# Exercise requirements
Ignoring the pictures, copy the data exactly.

# Recorded data
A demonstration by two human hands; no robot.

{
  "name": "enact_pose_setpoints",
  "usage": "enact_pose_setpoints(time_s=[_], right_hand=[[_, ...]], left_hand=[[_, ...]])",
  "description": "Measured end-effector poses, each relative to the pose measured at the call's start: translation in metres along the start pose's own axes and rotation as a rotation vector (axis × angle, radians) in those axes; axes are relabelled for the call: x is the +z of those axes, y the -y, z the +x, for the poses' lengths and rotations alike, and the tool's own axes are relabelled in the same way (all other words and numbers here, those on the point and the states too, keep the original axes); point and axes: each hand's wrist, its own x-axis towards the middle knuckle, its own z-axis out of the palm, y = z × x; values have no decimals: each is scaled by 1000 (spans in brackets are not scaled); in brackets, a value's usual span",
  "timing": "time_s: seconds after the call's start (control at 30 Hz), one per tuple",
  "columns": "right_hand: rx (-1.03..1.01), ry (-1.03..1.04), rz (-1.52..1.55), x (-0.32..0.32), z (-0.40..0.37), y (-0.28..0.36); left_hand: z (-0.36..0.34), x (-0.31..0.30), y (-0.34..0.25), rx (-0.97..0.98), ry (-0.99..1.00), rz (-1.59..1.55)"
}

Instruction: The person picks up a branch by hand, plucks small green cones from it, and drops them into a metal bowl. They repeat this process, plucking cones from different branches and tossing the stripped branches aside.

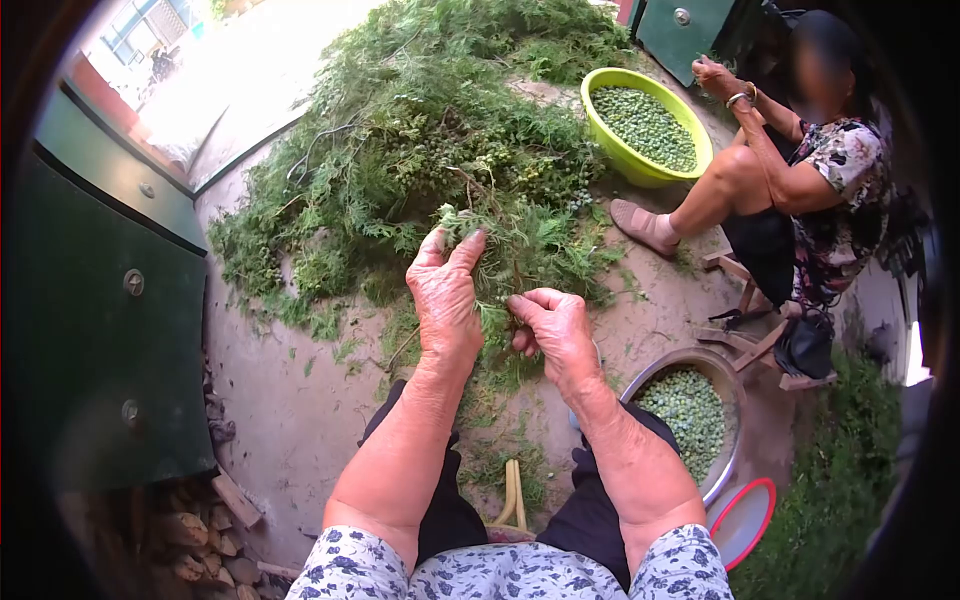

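My left hand [446, 296] is closed, its thumb and fingers pinching a leafy evergreen sprig [458, 218]. Lower and to the right, my right hand [562, 332] pinches part of the greenery, with thumb and forefinger together near some green foliage [492, 318]. Exactly where the sprig runs between the hands is hard to make out against the branches behind. Beyond both hands spreads a large pile of cut evergreen branches [400, 130], with clusters of small green cones among the leaves. Beside my right knee sits a metal basin [738, 440] holding many green cones.
A yellow-green basin [625, 160] of cones stands at the back right. Next to it another person [800, 190] sits on a low wooden stool [765, 345], hands raised. A red-rimmed container [768, 500] lies at lower right. Dark green doors [100, 330] and firewood [190, 540] are at left.
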Motion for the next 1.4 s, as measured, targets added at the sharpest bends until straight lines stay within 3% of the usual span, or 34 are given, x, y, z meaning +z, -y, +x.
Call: enact_pose_setpoints(time_s=[0.1,0.17,0.2,0.27,0.33,0.4,0.47,0.6,0.67,0.83,1.07,1.13,1.17,1.2,1.27,1.3,1.4], right_hand=[[80,46,49,-3,2,5],[40,162,-311,-6,3,22],[40,158,-310,-9,4,26],[-415,-210,-312,-15,7,32],[-609,-364,-210,-23,6,47],[-613,-339,-46,-27,4,59],[-1045,-150,-380,-30,4,69],[-923,81,-488,-32,5,65],[-920,59,-477,-37,6,65],[-887,59,-469,-42,4,64],[-903,-68,-512,-35,-4,62],[-680,-82,-268,-35,-3,61],[-452,-32,-16,-41,1,59],[-452,-33,-15,-44,2,61],[-372,36,407,-49,1,67],[-434,0,449,-54,1,72],[-533,-160,371,-84,9,72]], left_hand=[[1,4,7,162,42,-46],[-1,5,6,198,78,2],[-1,4,6,235,114,52],[0,4,7,278,166,103],[-5,4,2,327,322,409],[-7,3,1,280,376,448],[-9,3,0,258,506,558],[-13,3,2,375,571,668],[-12,4,4,508,590,834],[-19,12,5,562,597,882],[-22,18,7,489,609,828],[-22,18,10,576,593,740],[-16,15,11,709,632,798],[-16,16,10,710,633,798],[-18,19,7,224,432,483],[-17,19,5,85,338,404],[-10,14,6,-17,274,263]])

# Answer box
A demonstration by two human hands; no robot.

{
  "name": "enact_pose_setpoints",
  "usage": "enact_pose_setpoints(time_s=[_], right_hand=[[_, ...]], left_hand=[[_, ...]])",
  "description": "Measured end-effector poses, each relative to the pose measured at the call's start: translation in metres along the start pose's own axes and rotation as a rotation vector (axis × angle, radians) in those axes; axes are relabelled for the call: x is the +z of those axes, y the -y, z the +x, for the poses' lengths and rotations alike, and the tool's own axes are relabelled in the same way (all other words and numbers here, those on the point and the states too, keep the original axes); point and axes: each hand's wrist, its own x-axis towards the middle knuckle, its own z-axis out of the palm, y = z × x; values have no decimals: each is scaled by 1000 (spans in brackets are not scaled); in brackets, a value's usual span",
  "timing": "time_s: seconds after the call's start (control at 30 Hz), one per tuple",
  "columns": "right_hand: rx (-1.03..1.01), ry (-1.03..1.04), rz (-1.52..1.55), x (-0.32..0.32), z (-0.40..0.37), y (-0.28..0.36); left_hand: z (-0.36..0.34), x (-0.31..0.30), y (-0.34..0.25), rx (-0.97..0.98), ry (-0.99..1.00), rz (-1.59..1.55)"
}

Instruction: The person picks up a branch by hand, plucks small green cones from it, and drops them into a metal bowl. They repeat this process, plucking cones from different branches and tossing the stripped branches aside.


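My left hand [446, 296] is closed, its thumb and fingers pinching a leafy evergreen sprig [458, 218]. Lower and to the right, my right hand [562, 332] pinches part of the greenery, with thumb and forefinger together near some green foliage [492, 318]. Exactly where the sprig runs between the hands is hard to make out against the branches behind. Beyond both hands spreads a large pile of cut evergreen branches [400, 130], with clusters of small green cones among the leaves. Beside my right knee sits a metal basin [738, 440] holding many green cones.
A yellow-green basin [625, 160] of cones stands at the back right. Next to it another person [800, 190] sits on a low wooden stool [765, 345], hands raised. A red-rimmed container [768, 500] lies at lower right. Dark green doors [100, 330] and firewood [190, 540] are at left.
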Motion for the next 1.4 s, as measured, targets added at the sharpest bends until straight lines stay within 3% of the usual span, or 34 are given, x, y, z meaning +z, -y, +x.
Call: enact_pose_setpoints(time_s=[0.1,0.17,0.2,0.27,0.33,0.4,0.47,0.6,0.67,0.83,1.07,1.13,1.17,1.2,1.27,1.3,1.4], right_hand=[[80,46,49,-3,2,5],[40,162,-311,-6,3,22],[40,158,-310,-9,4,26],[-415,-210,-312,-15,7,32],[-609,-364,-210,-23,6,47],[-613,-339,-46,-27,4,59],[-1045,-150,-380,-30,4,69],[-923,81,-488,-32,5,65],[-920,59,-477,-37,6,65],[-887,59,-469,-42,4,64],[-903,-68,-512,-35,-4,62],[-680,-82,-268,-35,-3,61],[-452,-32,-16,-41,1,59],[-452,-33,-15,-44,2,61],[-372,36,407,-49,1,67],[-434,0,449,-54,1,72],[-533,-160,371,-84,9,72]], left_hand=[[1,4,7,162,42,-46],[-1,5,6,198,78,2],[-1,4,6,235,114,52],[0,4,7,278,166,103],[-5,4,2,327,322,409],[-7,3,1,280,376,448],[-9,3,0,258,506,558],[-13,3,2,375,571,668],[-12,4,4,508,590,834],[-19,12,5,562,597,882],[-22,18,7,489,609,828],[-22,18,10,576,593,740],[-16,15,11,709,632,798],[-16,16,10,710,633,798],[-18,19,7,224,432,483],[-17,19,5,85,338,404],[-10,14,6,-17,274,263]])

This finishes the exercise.